The School of Food, Thomastown, aims to be a nationally recognised Professional Chef Training Centre, delivering courses in food, horticulture and the culinary arts, from seed to plate.
The School’s flagship programme, Modern Skills for Modern Chefs, is an 11-week intensive, hands-on course designed for those who are passionate about becoming a professional chef or starting their own food-related business.
The School of Food is a non-profit, self-sustaining social enterprise. Income earned from our Professional Chef Training courses is invested in local community food-related courses and events. Nutritious, locally grown produce and food products are highlighted.

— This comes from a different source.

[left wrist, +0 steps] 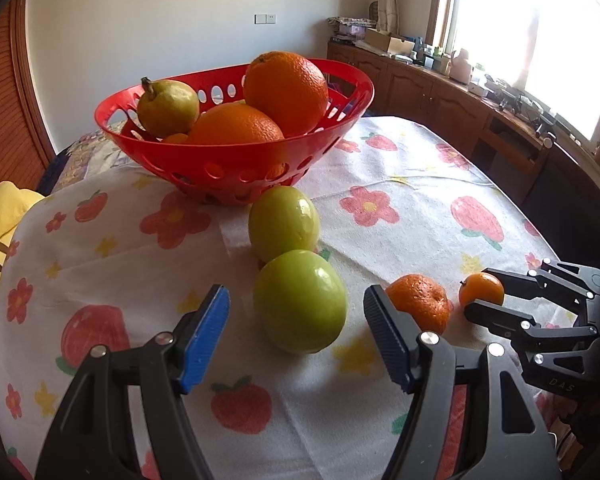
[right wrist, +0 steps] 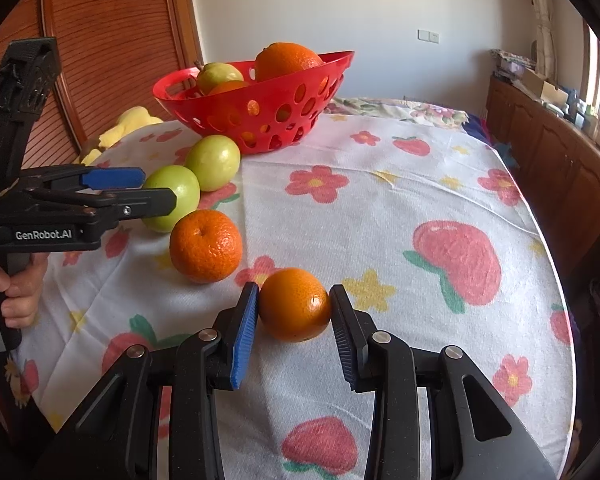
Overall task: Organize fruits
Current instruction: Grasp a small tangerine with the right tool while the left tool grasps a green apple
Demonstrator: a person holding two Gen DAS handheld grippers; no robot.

This 11-week culinary programme incorporates the skill and techniques required of the Modern Chef while giving students well-rounded education using modern techniques. Students will learn to cook a variety of modern and traditional dishes frequently found on today’s restaurant menus. The cuisines taught include classic French, Irish, ethnic, international. Recipes vary from sous vide lamb to cinnamon sea salt and caramel ice cream, everything we teach is currently on trend in the Irish restaurant scene.
The School of Food has developed a one-acre Market Garden. A wide selection of vegetables, fruit, herbs and salad crops have been planted for use in the Chef Training and Cookery classes.
Our garden project is being co-ordinated by Regina Blunden, who leads the Community Volunteer Group. Team members are chosen through a volunteer program, the Tus Scheme and with occasional supports from Camphill Jerpoint.